EXERCISE DETAILS
The answer is one number: how many lines in the data below hold "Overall".

** Opening EXTRACTED RECORDS block **

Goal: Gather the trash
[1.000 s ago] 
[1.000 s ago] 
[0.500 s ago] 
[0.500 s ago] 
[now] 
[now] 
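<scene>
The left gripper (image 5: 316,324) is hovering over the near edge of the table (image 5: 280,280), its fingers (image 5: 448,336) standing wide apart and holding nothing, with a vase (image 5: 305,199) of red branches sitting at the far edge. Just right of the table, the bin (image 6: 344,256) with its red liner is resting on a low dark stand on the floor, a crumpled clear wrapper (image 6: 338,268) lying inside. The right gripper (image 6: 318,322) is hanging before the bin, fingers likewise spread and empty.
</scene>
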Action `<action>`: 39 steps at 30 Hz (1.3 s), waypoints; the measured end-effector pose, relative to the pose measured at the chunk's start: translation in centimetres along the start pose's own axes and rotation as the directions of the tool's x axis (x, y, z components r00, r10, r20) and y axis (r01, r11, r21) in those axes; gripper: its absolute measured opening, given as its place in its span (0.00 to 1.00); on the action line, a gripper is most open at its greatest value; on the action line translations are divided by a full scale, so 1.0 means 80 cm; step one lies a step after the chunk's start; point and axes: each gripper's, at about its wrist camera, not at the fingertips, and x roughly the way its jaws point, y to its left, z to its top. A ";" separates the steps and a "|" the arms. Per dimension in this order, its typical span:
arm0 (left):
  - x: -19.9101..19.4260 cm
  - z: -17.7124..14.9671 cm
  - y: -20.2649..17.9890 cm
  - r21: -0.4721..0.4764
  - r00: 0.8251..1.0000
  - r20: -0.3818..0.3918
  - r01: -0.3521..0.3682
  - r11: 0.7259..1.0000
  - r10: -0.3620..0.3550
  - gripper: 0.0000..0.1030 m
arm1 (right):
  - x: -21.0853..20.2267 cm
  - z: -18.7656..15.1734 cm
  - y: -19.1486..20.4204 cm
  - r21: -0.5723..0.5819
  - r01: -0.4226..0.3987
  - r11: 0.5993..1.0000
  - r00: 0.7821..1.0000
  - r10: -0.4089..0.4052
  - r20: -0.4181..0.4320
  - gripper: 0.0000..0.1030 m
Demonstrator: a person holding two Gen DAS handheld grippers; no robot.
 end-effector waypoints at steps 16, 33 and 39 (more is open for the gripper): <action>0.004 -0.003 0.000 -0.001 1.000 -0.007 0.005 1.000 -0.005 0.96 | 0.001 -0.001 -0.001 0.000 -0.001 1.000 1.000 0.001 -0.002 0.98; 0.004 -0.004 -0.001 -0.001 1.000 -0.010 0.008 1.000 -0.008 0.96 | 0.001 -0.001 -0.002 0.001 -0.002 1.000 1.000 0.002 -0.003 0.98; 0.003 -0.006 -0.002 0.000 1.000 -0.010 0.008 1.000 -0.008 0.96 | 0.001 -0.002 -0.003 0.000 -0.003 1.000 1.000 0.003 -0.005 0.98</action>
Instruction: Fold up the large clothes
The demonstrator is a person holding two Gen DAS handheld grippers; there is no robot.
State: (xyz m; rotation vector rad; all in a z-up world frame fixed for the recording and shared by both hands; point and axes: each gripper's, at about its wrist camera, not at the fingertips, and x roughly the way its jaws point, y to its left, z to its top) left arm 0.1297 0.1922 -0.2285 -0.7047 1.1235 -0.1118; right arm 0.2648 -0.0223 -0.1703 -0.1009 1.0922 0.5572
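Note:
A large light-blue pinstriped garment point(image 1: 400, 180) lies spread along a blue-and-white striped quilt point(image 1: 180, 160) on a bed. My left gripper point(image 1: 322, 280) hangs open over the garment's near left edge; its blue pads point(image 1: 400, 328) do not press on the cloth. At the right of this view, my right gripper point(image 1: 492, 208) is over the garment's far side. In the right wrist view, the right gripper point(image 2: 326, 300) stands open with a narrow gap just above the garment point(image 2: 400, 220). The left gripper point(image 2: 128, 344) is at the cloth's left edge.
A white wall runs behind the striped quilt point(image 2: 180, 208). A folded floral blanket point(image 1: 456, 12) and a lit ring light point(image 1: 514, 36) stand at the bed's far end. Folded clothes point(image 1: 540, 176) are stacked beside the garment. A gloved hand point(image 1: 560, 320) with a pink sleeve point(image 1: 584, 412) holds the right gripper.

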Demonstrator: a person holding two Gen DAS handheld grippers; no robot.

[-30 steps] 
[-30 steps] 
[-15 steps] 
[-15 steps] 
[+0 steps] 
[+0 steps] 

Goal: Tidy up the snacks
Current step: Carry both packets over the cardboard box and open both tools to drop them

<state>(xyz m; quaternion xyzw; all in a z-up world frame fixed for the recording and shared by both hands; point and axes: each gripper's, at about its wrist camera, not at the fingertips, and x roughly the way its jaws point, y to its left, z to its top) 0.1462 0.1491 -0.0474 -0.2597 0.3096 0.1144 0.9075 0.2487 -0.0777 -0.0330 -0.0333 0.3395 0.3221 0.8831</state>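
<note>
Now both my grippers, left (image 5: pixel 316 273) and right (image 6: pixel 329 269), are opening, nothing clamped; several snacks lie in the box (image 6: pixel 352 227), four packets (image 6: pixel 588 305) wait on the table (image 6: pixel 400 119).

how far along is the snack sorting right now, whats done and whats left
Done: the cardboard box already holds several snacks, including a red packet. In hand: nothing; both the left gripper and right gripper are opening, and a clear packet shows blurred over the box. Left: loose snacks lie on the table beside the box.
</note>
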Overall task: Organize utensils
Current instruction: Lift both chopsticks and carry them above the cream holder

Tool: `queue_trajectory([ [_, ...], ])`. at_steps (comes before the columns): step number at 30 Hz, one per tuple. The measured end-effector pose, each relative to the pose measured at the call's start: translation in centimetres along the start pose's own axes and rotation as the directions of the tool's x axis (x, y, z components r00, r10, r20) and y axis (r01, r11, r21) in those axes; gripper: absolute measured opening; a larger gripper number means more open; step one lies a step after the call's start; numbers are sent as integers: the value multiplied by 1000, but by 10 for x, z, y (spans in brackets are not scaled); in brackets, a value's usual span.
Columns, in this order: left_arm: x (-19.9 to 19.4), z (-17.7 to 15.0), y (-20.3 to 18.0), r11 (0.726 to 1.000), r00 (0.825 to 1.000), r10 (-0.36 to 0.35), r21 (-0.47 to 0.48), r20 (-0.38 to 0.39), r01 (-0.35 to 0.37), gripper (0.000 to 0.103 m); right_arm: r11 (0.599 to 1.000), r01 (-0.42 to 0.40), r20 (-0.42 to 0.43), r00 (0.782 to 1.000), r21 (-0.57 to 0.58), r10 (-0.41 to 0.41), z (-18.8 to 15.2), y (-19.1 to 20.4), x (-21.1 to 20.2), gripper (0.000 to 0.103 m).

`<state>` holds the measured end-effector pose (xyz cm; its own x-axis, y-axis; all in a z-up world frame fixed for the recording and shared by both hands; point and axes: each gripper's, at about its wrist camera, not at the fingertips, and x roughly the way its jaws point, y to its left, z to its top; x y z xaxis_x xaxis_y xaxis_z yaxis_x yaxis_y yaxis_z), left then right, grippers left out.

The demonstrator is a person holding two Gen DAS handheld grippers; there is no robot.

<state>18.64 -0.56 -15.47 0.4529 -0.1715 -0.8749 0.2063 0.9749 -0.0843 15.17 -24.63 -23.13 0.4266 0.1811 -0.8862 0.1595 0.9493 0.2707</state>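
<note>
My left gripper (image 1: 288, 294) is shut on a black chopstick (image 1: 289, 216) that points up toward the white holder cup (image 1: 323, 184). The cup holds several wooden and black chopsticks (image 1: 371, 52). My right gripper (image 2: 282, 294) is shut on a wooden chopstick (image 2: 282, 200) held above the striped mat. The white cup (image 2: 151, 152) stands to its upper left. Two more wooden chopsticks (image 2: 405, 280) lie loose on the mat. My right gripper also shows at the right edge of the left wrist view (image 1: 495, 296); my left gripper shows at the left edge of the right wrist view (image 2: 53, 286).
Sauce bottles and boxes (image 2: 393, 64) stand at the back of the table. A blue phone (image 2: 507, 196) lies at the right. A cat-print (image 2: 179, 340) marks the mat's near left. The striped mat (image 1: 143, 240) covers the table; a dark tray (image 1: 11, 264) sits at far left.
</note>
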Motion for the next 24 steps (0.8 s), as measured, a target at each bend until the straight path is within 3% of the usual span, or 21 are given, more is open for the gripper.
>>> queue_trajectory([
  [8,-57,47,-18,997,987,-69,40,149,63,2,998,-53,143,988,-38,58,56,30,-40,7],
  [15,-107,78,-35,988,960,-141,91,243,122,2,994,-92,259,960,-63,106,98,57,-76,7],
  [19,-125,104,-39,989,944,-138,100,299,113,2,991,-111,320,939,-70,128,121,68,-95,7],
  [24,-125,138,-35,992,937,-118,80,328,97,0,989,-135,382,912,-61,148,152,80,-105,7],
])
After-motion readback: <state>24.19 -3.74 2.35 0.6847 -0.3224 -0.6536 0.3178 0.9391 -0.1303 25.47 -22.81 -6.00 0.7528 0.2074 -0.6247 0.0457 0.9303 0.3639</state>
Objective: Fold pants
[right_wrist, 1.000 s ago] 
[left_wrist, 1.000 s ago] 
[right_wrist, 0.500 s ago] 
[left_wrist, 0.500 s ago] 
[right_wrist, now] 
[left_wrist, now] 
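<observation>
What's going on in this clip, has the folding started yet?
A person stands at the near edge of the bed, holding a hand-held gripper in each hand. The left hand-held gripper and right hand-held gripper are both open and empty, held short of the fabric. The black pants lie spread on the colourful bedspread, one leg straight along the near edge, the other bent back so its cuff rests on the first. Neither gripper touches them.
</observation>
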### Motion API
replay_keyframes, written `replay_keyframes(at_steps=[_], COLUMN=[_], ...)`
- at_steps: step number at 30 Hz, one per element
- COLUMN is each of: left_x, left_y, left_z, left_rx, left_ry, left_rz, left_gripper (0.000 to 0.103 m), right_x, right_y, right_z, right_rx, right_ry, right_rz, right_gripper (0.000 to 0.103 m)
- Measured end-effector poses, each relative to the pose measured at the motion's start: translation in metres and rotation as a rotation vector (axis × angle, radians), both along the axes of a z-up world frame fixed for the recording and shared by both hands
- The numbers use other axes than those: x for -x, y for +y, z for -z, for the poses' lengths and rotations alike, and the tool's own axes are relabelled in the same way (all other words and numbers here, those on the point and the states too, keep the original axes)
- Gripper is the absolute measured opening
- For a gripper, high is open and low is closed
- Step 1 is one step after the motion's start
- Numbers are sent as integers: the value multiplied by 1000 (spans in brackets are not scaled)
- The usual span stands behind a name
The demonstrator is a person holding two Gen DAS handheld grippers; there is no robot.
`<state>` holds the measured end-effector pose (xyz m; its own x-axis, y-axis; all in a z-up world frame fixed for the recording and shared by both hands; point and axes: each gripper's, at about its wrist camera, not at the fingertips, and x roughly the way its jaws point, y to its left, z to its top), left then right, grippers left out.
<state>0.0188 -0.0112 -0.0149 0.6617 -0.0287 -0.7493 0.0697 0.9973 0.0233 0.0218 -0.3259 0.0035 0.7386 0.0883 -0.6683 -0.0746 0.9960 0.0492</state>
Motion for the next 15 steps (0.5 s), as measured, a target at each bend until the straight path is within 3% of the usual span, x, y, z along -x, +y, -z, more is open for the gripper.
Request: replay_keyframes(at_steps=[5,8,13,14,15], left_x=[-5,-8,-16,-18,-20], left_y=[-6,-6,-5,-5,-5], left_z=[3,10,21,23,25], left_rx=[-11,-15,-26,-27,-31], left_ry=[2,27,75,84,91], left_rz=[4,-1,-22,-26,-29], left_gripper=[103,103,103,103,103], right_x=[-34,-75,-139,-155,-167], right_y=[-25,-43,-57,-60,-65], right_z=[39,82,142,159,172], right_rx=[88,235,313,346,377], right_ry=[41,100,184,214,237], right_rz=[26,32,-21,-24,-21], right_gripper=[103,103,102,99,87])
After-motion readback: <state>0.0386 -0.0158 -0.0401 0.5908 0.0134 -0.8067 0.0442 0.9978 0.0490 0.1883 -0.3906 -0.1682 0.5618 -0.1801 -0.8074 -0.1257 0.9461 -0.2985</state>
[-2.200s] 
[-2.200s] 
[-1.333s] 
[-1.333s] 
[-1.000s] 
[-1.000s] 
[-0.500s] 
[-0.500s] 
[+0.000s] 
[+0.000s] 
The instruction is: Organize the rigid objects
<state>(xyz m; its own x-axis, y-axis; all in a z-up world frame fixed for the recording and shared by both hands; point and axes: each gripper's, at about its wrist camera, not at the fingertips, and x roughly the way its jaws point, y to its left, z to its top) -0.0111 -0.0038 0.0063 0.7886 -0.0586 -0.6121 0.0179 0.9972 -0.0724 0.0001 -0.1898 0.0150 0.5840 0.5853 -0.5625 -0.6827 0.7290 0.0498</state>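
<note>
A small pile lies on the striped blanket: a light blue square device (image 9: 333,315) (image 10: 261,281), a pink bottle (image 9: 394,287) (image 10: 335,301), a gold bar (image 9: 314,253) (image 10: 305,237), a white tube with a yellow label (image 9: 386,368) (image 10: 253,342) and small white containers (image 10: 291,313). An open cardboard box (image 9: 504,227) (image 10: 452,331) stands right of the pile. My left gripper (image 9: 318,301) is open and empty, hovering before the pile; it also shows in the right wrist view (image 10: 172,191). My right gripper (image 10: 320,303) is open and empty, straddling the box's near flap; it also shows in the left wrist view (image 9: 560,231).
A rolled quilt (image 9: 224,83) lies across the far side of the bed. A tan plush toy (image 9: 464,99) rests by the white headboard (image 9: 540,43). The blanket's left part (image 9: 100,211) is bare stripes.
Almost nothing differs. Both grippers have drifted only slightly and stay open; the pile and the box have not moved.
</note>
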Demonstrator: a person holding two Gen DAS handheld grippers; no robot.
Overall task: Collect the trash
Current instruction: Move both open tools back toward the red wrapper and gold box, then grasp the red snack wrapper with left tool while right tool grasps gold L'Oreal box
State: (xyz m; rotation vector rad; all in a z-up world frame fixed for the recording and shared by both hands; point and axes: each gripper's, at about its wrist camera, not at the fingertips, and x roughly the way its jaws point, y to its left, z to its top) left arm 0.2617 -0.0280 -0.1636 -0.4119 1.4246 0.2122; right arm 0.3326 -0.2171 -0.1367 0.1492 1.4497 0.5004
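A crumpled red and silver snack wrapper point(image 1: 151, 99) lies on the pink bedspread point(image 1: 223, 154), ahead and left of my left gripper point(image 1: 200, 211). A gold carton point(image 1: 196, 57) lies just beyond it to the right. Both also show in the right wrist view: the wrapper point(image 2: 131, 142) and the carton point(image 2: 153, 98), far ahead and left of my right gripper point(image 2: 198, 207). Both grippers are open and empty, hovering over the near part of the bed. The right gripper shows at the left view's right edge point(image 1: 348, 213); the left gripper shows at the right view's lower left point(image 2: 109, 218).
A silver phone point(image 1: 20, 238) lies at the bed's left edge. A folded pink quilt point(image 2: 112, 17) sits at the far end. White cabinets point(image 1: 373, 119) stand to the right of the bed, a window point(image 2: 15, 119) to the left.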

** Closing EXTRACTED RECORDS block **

RESPONSE AREA
2